Task prompt:
Quote exactly and only this range of lines in the data below: the line that holds "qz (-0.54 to" to the line that holds "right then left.", both included.

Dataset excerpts

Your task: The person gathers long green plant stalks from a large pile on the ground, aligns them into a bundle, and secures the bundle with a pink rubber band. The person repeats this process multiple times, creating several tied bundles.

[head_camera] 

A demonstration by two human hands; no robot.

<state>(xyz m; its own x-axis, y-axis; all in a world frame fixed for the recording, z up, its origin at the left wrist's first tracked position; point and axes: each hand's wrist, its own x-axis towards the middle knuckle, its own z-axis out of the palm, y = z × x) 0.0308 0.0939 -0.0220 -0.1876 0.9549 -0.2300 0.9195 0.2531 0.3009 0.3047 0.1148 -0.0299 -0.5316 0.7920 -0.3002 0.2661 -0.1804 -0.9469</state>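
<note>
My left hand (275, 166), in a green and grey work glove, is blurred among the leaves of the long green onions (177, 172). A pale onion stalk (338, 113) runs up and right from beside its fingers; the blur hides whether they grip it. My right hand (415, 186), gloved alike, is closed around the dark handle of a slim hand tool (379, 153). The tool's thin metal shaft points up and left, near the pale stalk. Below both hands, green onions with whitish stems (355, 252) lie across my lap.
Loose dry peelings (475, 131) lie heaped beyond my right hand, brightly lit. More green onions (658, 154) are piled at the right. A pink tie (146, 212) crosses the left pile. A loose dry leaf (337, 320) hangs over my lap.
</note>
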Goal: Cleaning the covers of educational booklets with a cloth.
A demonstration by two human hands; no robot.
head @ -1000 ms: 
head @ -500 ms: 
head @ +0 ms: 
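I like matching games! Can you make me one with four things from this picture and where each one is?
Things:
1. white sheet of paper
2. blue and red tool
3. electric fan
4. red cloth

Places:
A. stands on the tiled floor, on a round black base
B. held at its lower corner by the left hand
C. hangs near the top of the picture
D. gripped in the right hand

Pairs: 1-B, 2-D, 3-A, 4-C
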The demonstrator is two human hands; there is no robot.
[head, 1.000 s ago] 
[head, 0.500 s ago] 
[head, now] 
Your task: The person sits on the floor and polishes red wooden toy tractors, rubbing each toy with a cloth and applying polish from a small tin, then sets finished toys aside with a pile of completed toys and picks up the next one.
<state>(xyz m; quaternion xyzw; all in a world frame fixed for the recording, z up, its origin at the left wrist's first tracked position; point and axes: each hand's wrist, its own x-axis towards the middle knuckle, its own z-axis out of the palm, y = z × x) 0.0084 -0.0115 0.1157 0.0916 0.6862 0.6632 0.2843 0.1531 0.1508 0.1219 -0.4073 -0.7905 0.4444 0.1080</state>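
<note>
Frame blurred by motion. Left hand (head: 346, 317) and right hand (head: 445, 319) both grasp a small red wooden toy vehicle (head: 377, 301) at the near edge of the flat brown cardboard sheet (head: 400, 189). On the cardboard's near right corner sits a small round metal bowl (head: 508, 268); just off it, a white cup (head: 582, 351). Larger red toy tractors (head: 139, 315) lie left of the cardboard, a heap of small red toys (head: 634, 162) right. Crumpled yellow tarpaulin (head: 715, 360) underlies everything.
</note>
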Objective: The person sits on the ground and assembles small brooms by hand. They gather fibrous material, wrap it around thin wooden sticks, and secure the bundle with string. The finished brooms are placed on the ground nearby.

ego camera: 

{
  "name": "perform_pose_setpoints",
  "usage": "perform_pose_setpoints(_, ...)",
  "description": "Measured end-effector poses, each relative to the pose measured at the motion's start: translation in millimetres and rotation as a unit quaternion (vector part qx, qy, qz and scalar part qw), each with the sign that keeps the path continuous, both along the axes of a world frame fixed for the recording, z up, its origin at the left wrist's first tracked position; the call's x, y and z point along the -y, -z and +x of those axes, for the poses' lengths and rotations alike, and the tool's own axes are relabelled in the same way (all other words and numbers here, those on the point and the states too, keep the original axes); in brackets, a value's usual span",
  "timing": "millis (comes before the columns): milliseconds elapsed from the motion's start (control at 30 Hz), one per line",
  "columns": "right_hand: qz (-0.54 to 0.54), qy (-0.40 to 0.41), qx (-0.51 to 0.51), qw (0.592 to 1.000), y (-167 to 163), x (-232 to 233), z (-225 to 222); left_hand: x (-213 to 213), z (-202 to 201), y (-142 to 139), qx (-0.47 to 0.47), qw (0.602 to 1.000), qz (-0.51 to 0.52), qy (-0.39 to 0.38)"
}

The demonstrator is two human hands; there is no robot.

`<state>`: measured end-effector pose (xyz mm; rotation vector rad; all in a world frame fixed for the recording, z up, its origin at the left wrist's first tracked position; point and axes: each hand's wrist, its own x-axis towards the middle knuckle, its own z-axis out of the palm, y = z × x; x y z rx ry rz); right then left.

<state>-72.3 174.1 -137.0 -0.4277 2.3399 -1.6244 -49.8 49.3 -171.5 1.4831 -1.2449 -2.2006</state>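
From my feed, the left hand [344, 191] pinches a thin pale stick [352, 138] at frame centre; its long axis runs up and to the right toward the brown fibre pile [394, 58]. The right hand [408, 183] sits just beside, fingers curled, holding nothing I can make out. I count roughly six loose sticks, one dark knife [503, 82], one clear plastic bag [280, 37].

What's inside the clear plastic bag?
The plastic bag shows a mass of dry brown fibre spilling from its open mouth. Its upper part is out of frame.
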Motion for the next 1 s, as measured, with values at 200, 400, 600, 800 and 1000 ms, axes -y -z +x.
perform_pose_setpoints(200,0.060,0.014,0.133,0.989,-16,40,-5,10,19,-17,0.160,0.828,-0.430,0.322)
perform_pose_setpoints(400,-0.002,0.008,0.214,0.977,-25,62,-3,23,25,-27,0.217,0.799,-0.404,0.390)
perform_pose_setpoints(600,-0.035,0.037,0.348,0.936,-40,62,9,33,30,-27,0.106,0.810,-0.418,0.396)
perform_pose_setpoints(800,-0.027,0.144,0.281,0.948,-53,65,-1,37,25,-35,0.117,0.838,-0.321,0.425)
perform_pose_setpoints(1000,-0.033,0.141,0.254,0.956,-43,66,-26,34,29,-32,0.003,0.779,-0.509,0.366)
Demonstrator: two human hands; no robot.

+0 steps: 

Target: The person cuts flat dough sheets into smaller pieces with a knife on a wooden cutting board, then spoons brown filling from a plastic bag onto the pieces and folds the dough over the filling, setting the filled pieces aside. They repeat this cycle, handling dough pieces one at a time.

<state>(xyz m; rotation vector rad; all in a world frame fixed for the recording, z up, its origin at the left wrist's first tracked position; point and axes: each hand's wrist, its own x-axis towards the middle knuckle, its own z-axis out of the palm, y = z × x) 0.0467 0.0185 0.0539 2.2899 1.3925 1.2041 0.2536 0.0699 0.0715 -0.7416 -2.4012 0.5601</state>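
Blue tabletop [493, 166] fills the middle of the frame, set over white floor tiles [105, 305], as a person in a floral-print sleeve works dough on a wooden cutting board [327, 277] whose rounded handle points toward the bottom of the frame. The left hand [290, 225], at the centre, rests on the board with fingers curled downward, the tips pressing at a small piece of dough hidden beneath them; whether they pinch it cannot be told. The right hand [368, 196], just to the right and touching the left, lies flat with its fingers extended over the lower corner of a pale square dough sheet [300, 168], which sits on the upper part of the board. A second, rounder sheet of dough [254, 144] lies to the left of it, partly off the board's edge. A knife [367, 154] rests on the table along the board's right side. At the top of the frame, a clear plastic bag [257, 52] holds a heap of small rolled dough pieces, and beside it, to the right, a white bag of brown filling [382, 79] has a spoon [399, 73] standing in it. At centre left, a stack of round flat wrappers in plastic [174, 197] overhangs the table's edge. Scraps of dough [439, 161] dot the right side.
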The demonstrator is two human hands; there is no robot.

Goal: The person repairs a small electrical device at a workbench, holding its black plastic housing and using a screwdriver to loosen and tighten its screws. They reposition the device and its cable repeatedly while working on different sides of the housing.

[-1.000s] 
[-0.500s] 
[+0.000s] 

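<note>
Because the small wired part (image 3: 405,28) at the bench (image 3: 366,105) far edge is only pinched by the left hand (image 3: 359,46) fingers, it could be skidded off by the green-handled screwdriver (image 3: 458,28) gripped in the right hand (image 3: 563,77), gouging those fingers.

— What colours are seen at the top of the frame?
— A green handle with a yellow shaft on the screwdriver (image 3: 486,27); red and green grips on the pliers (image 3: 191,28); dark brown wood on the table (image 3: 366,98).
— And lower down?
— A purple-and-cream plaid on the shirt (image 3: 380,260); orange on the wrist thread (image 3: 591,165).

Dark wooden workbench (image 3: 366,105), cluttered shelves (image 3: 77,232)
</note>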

Reply to the task:
  "columns": "right_hand: qz (-0.54 to 0.54), qy (-0.40 to 0.41), qx (-0.51 to 0.51), qw (0.592 to 1.000), y (-167 to 163), x (-232 to 233), z (-225 to 222); left_hand: x (-213 to 213), z (-202 to 201), y (-142 to 139), qx (-0.47 to 0.47), qw (0.602 to 1.000), qz (-0.51 to 0.52), qy (-0.39 to 0.38)"
}

The demonstrator is two human hands; there is no robot.

`<state>`: measured end-effector pose (xyz mm; rotation vector rad; all in a world frame fixed for the recording, z up, its origin at the left wrist's first tracked position; point and axes: each hand's wrist, its own x-axis towards the middle knuckle, its own z-axis out of the palm, y = z × x; x y z rx ry rz); right then left.

With that, the exercise is done.